Epaules carrées, stature masculine: une image, finalement, ne dit jamais tout de la nature et de la fragilité d'un être. Caster Semenya le vit à ses dépens depuis son plus jeune âge.

"C'est ma petite fille. Je l'ai élevée et je n'ai jamais douté de sa féminité. C'est une femme et je peux le répéter un million de fois". Ces mots forts, prononcés par son père en 2009, témoignent de la violence des interrogations qui naissent cette année-là des performances de Semenya, championne du monde du 800 m à Berlin, alors que la prodige n'a que 18 ans.

Le cas Semenya replace alors l'hyperandroginie au centre des attentions du monde athlétique.
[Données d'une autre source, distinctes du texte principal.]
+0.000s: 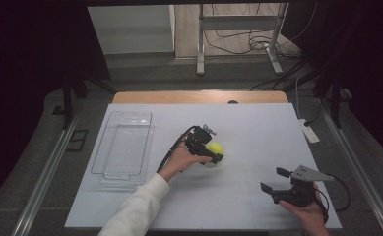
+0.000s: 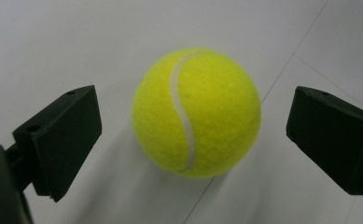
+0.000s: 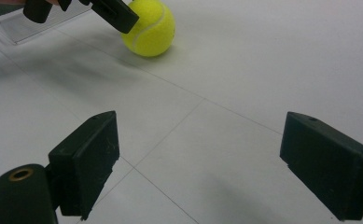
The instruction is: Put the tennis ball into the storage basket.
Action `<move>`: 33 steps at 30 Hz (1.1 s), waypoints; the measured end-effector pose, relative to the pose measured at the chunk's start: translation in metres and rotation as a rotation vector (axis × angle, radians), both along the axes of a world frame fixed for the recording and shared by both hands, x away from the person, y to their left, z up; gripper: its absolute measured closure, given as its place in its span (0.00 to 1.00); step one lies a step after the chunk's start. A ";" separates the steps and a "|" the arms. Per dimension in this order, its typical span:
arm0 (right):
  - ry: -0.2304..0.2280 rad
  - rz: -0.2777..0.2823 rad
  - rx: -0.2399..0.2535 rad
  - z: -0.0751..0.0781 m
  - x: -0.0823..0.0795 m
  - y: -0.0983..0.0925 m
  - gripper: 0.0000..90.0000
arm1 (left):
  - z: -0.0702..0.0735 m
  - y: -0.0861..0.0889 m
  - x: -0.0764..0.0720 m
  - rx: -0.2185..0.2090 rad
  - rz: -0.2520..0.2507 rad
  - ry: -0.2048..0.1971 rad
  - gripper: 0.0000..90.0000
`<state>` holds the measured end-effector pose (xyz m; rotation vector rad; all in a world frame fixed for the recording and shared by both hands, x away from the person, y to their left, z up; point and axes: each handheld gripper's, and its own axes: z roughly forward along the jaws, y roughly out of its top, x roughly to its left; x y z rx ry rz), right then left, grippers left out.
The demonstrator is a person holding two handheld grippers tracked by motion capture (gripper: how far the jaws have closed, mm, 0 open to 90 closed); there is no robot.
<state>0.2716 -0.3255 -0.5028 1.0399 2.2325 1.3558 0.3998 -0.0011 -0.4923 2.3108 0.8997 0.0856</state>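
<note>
Tennis ball [image 2: 196,112] between open left gripper [image 2: 193,140] fingers, untouched.

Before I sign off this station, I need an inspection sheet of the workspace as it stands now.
Surface: white table top, thin seam lines, nothing spilled.
Job's things: tennis ball on the table, between the open jaws, gaps both sides; clear tray at left, nothing in it.
Clutter: small white device at the right edge.
Grippers: left gripper open around the ball; right gripper open, nothing between its jaws, near the right front corner.
Cables: one trails from each gripper; loose cables on the floor behind.
Surroundings: metal stand beyond the table, dark curtains at the sides.
</note>
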 end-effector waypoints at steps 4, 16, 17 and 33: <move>-0.002 0.001 0.000 0.000 0.000 0.000 0.14 | -0.002 -0.004 0.002 0.005 0.005 0.006 0.06; -0.003 0.001 0.001 0.000 -0.001 0.000 0.14 | -0.010 -0.012 0.005 0.037 0.004 0.033 0.23; -0.004 0.001 0.001 0.001 -0.001 0.000 0.14 | -0.010 -0.012 0.004 0.045 0.001 0.024 0.23; -0.003 -0.002 -0.001 0.000 -0.001 -0.001 0.14 | -0.005 -0.012 0.001 0.031 -0.022 -0.011 0.30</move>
La masculinité de certaines athlètes avait déjà questionné, notamment avec des rumeurs de dopage génétique ou de prise de testostérone.

Si les interrogations restent légitimes, la méthode elle, choquera.

Semenya va être interdite de compétition pendant 11 mois, pour y subir un batterie de tests destinés à déterminer son genre sexuel. Un traumatisme pour une jeune femme. Des rumeurs feront même d'elle un être hermaphrodite, avant que la Fédération internationale d'athlétisme (IAAF), sans dévoiler les résultats, ne l'autorise à nouveau à courir avec les femmes.

Semenya est intersexuée, comme à priori 0,1 à 0,4% de la population mondiale et cela pose une question: alors que le sport est sexué, basé sur des compétitions hommes et des compétitions femmes -très peu de disciplines sont mixtes- où placer le curseur ?

- 'Je suis une athlète' -

Son cas va aboutir à l'adoption d'une réglementation qui fait de l'IAAF, en 2011, la première fédération internationale à autoriser les femmes atteintes d'hyperandrogénie à participer aux compétitions. A condition d'afficher des niveaux d'androgène inférieurs aux valeurs enregistrées chez les hommes, ou de prouver qu'elles n'en retirent aucun bénéfice.

En clair, pour continuer à courir, Semenya doit suivre un traitement médicamenteux alors qu'elle est une femme en pleine santé.

La donne a changé l'an dernier, avec la décision du Tribunal arbitral du sport (TAS) de Lausanne, qui a cassé ce règlement, pour deux ans, dans le cas d'une jeune sprinteuse indienne également intersexuée.

Semenya n'a donc plus l'obligation de se médicamenter, et ses résultats sportifs redeviennent impressionnants.

Sept ans après Berlin, le traumatisme reste bien présent chez Semenya, même si elle préfère éviter le sujet.

"Cette histoire ne fait pas partie de moi, vous savez", commentait-elle ainsi en juin à l'occasion des Championnats d'Afrique qu'elle venait de survoler sur 400, 800 et 1500 m, comme pour mieux se protéger.

Intersexuée, Noire née dans une Afrique du Sud tout juste délivrée de l'Apartheid, lesbienne mariée depuis décembre dernier à sa compagne de longue date Violet Raseboya, la jeune femme, aujourd'hui âgée de 25 ans, a appris à se forger une carapace pour continuer à avancer.

"Je n'ai pas le temps de parler de ça. Je suis une athlète et je me concentre surtout sur les problèmes qui me concernent: s'entraîner, être performante, manger, dormir", expliquait-elle encore.

"Nous parlons d'êtres humains", rappelle souvent Sebastian Coe, président de l'IAAF, au sujet des athlètes concernées par l'intersexualité.

De fait, quelle que soit la nouvelle réglementation présentée à l'avenir, Semenya aura célébré à Rio la variété du genre humain.